• _Instructions for the task_: Using the records below, write out the line with "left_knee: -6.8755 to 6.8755" and each line after it through the final one, exactly, and only those.
:: Data to examine ::
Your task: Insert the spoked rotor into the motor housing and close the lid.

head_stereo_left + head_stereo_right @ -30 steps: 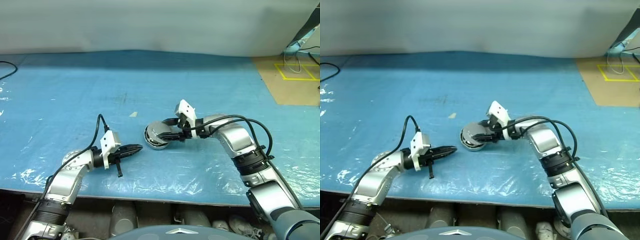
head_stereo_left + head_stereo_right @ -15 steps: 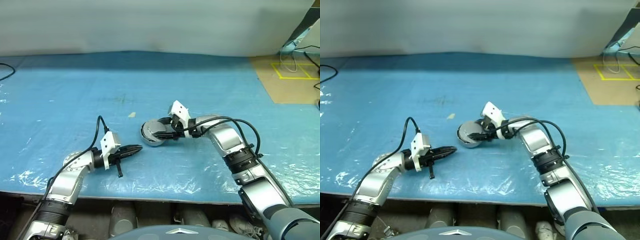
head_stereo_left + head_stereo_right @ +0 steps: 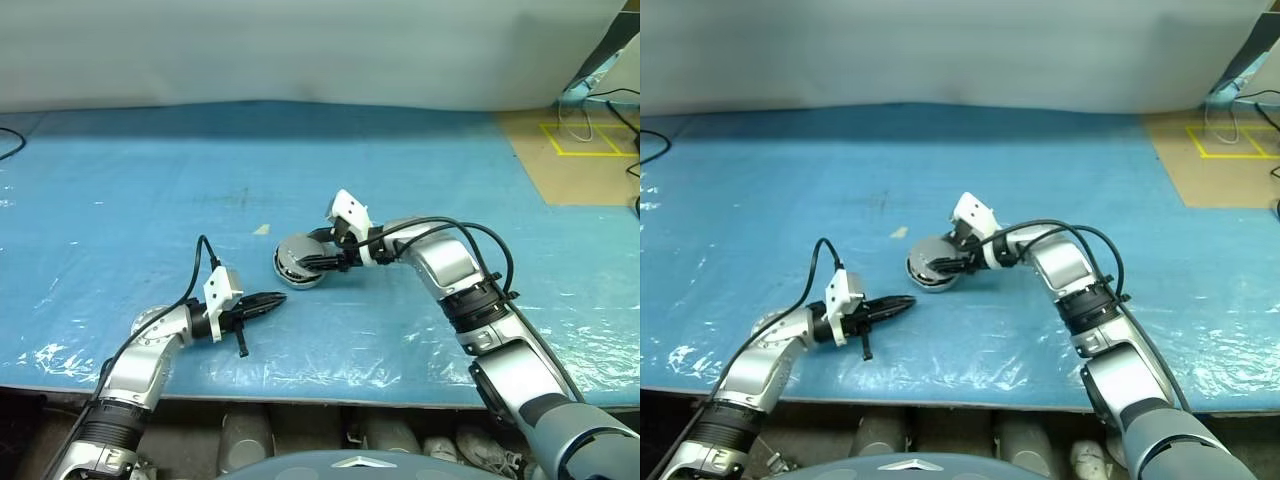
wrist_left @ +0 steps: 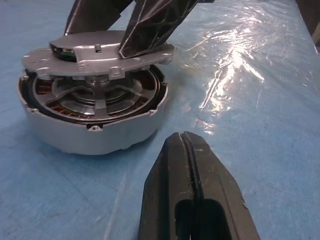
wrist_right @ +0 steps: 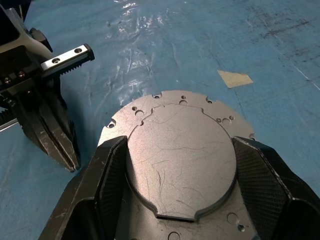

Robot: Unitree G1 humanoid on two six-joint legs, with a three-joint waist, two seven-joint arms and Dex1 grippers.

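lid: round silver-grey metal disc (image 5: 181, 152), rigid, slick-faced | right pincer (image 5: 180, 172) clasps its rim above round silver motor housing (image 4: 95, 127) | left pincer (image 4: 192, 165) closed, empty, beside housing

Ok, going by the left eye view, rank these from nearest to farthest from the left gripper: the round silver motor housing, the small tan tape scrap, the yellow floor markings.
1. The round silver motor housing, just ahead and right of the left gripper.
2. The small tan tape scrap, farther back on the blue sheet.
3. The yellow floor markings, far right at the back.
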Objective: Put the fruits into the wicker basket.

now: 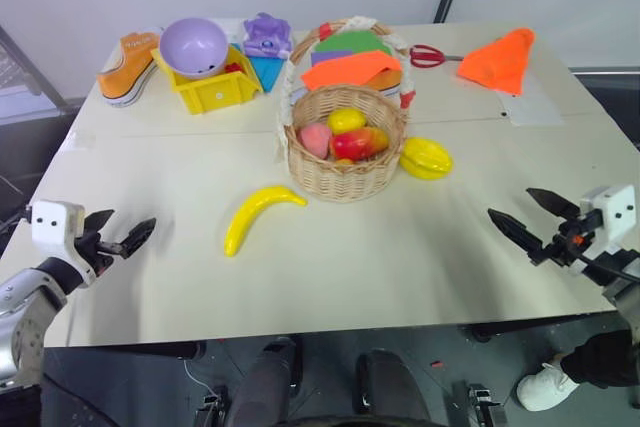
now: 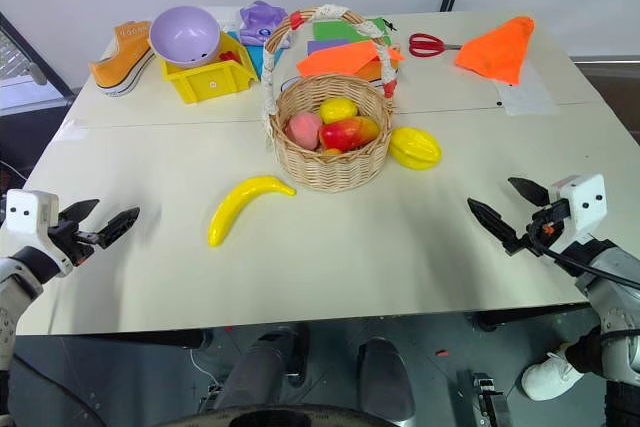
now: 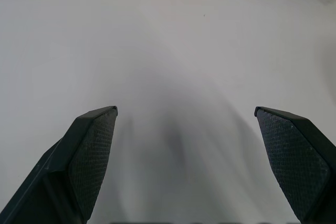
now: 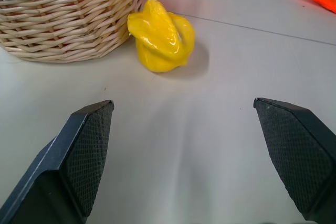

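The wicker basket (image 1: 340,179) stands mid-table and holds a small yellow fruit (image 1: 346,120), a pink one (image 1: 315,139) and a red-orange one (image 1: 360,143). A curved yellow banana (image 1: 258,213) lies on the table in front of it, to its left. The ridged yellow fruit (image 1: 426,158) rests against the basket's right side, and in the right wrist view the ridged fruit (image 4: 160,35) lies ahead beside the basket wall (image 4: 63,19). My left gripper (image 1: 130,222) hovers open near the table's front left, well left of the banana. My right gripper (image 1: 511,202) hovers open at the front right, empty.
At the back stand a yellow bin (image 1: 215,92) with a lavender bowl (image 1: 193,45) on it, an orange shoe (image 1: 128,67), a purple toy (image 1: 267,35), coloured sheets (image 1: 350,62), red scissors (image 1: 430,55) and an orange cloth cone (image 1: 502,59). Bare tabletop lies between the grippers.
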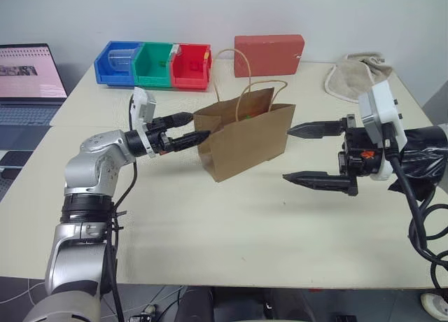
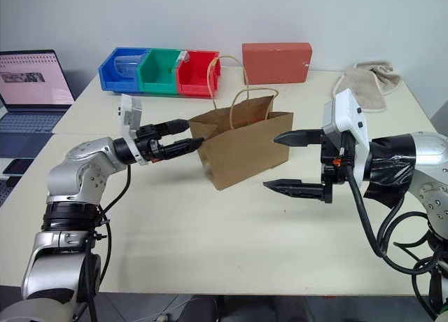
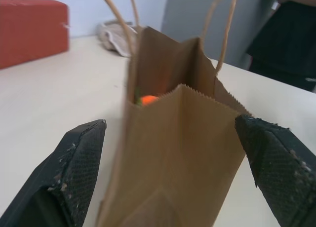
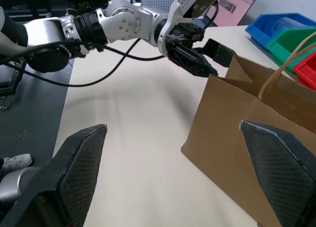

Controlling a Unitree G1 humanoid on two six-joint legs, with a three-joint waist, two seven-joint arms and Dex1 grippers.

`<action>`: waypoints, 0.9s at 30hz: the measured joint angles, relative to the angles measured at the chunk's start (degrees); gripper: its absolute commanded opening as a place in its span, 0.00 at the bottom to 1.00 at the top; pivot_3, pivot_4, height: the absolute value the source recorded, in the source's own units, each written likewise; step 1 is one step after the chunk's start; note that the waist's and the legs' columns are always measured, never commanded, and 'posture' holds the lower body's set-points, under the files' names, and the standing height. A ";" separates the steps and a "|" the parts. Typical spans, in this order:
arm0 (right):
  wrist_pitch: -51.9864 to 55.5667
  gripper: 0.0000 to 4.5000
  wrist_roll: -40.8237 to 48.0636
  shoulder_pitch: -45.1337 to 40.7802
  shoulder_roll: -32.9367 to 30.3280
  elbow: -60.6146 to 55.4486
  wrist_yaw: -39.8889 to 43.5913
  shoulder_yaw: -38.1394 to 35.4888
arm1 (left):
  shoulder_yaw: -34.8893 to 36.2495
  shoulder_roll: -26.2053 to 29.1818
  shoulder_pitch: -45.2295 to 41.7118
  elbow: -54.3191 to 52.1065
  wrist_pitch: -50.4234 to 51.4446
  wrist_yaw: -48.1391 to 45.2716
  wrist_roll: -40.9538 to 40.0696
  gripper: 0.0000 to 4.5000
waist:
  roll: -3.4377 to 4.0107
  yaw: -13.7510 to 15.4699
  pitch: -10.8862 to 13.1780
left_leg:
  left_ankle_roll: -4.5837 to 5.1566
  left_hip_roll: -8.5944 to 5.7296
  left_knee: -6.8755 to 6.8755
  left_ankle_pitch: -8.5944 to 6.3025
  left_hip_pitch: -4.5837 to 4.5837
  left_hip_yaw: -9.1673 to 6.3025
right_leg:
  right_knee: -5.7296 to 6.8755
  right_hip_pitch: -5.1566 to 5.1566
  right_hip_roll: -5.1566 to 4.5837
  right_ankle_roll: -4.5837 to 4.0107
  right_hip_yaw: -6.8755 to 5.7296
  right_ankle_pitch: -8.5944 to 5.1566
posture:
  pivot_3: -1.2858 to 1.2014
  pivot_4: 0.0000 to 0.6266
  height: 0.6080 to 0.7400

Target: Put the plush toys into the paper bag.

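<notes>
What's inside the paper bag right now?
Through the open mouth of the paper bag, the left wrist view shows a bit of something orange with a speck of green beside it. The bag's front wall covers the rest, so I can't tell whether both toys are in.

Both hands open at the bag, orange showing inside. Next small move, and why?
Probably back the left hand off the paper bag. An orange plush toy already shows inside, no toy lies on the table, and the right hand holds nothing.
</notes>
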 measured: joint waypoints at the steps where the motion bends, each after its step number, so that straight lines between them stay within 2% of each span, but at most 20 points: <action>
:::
• _Written answer_:
  left_knee: -6.8755 to 6.8755
  left_ankle_pitch: -8.5944 to 6.3025
  left_hip_pitch: -4.5837 to 4.5837
  left_hip_yaw: -9.1673 to 6.3025
right_leg:
  right_knee: -5.7296 to 6.8755
  right_hip_pitch: -5.1566 to 5.1566
  right_hip_roll: -5.1566 to 4.5837
  right_ankle_roll: -4.5837 to 4.0107
  right_hip_yaw: -6.8755 to 5.7296
  right_ankle_pitch: -8.5944 to 5.1566
posture:
  pivot_3: -1.2858 to 1.2014
  pivot_4: 0.0000 to 0.6266
  height: 0.6080 to 0.7400

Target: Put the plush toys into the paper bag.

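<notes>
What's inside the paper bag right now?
Through the open mouth of the paper bag, the left wrist view shows a bit of something orange with a speck of green beside it. The bag's front wall covers the rest, so I can't tell whether both toys are in.

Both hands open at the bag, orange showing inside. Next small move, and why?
Probably back the left hand off the paper bag. An orange plush toy already shows inside, no toy lies on the table, and the right hand holds nothing.
</notes>
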 measured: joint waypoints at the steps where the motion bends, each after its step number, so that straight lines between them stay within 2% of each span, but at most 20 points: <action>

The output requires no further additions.